The corresponding pose of the body frame in the zero configuration is represented in matrix form as:
Tsb0 = np.array([[1,0,0,0],
[0,1,0,35.7],
[0,0,1,202.9],
[0,0,0,1]])
The next step is to define screw axes for each of the three rotational joints. Each screw axis is a 6 parameter vector consisting of a rotational component and a linear component. The rotational component (w) makes up the first 3 parameters and is defined as a unit vector in the direction of rotation. The linear component makes up the last 3 parameters and is defined as the linear velocity of the spatial frame undergoing a rotation of 1 rad/s along the rotation axis w. This can also be calculated using the formula: v = -w x q, where q is any point on the axis of rotation.
w1 = np.array([0, -1, 0]).reshape(3,1)
p1 = np.array([0, 0, 43.1]).reshape(3,1)
w2 = np.array([-1, 0, 0]).reshape(3,1)
p2 = np.array([0, 55.15, 43.1]).reshape(3,1)
w3 = np.array([1, 0, 0]).reshape(3,1)
p3 = np.array([0, 55.15, 104.5]).reshape(3,1)
Using these values a twist coordinate can be generated for each joint using the following function.
def twistGen(w, p):
twist = np.vstack((w, np.cross(-w.reshape(1,3), p.reshape(1,3)).reshape(3,1)))
return twist
To calculate the transformation resulting from any joint rotation, the exponential of the twist for each joint must be calculated. This can be done using the following function.
def twistExpGen(twist, theta):
w = twist[0:3]
v = twist[3:6]
eS = np.eye(3) + skew(w) * sin(theta) + skew(w) @ skew(w) * (1 - cos(theta))
G = np.eye(3) * theta + skew(w) * (1 - cos(theta)) + skew(w) @ skew(w) * (theta - sin(theta))
temp = np.hstack((eS, G @ v))
eX = np.vstack((temp, [0, 0, 0, 1]))
return eX
Finally, given rotations of all three joints, the forward kinematics solution of the body frame can be calculated using the following function:
def Tsbgen(theta):
eX1 = twistExpGen(twist1, theta[0])
eX2 = twistExpGen(twist2, theta[1])
eX3 = twistExpGen(twist3, theta[2])
Tsb = eX1@eX2@eX3@Tsb0
return Tsb
Finally a function is written to obtain only the position of the body frame origin.
def fkine(theta): Tsb = Tsbgen(theta) pos = Tsb[0:3, 3] return pos
These functions are the base of the Product of Exponentials forward kinematics solution, and can be generalized to any serial link manipulator with proper choice of the zero configuration and screw axis definitions. See the "Finger" class in the "Motion Controller.py" file for the code.

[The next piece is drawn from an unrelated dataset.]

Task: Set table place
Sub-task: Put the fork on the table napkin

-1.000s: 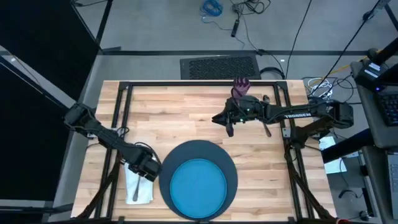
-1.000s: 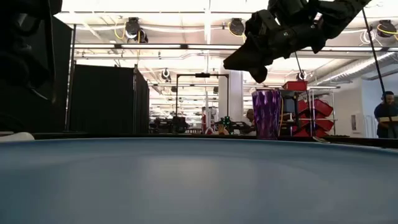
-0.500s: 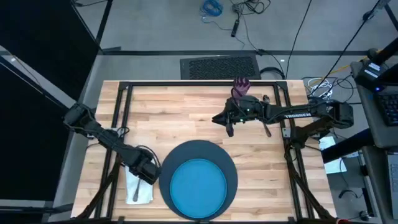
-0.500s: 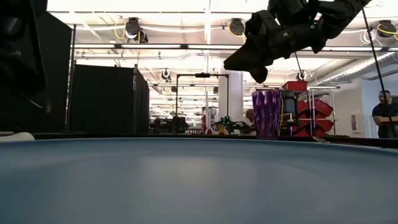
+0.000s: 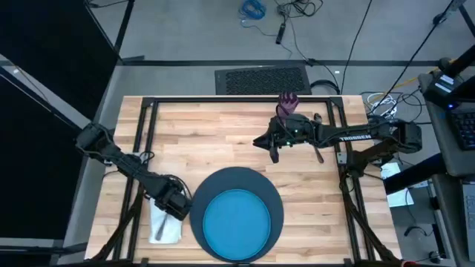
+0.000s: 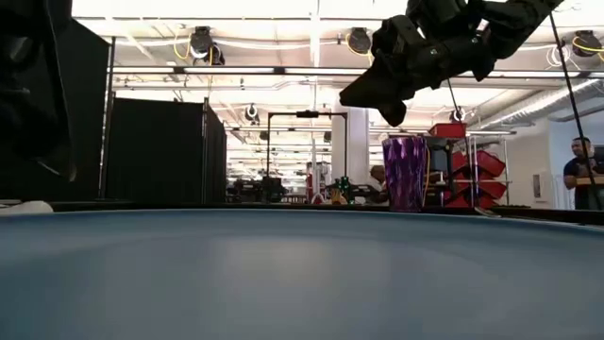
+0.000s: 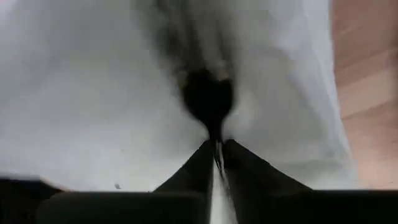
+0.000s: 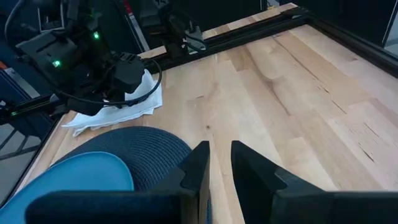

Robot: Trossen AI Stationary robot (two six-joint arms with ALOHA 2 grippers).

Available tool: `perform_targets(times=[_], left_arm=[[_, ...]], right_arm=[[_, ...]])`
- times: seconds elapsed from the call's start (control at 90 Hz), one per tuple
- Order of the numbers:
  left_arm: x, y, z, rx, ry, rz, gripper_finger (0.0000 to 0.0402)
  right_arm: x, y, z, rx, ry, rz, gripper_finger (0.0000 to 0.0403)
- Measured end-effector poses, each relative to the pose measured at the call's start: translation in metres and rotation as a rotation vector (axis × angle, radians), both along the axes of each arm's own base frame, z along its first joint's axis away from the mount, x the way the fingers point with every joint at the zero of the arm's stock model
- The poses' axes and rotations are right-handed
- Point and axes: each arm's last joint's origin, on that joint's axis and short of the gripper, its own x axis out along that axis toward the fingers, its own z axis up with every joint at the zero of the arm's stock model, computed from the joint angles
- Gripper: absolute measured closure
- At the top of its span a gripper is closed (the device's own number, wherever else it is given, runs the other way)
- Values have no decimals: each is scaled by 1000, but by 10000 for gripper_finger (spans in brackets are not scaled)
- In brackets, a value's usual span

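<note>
1. The left end effector is low over the napkin at the tabletop's front left; in its wrist view its fingers are clenched on a thin silver handle whose dark, blurred head lies on the white cloth. Which utensil it is cannot be told.
2. The right end effector hangs above the back middle of the tabletop, with only a narrow gap between its fingers and nothing between them.
3. Counted: one grey charger, one blue plate centred on it, one napkin just left of the charger, one purple cup at the back beside the right arm.
4. One further utensil lies by the right arm, partly hidden.
5. The tabletop is pale butcher-block wood inside a black frame.
6. Beyond it are a hall with ceiling lights, black partitions, red bins and one person at the far right.
</note>
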Motion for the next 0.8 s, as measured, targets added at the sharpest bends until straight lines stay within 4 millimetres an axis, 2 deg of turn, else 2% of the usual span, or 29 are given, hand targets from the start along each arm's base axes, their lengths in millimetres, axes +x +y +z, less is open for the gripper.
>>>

The forward kinematics discussed previously obtains solutions in the finger spatial frame coordinates. However, oftentimes we care about representing points in the entire hand spatial frame coordinates. For example, trajectories for all five fingers are generated in the hand spatial frame. The forward kinematics developed earlier for an individual finger needs to be modified to account for its orientation relative to the hand spatial frame. The hand spatial frame was defined as shown:
Each finger is placed equally around a circle of radius 69mm. The orientation of each finger spatial frame can be obtained by first translating the hand spatial frame along the y axis followed by a rotation around the z-axis. This can be calculated using the following two functions:
def Rgamma(gamma):
R = np.array([[cos(gamma), -sin(gamma), 0],
[sin(gamma), cos(gamma), 0],
[0, 0, 1]])
return R
def Tasgen(r, fingernum, fangle):
# Translate by r in the z direction
R1 = Rgamma(0)
p1 = np.array([0, r, 0]).reshape(3, 1)
T1 = np.hstack((R1, p1))
T1 = np.vstack((T1, [0, 0, 0, 1]))
# Rotate by angle of finger around z axis
R2 = Rgamma(fangle)
p2 = np.array([0, 0, 0]).reshape(3, 1)
T2 = np.hstack((R2, p2))
T2 = np.vstack((T2, [0, 0, 0, 1]))
# Combine
Tas = T2@T1
return Tas
Note that the angle in the Tasgen function is measured counter clockwise from the positive y-axis to the angle of the finger spatial frame. Now the forward kinematics for any joint angles can be calculated by pre-multiplying the finger spatial frame forward kinematics solution with the corresponding Tas transformation. For more details see the "Hand" class in the "Motion Controller.py" file.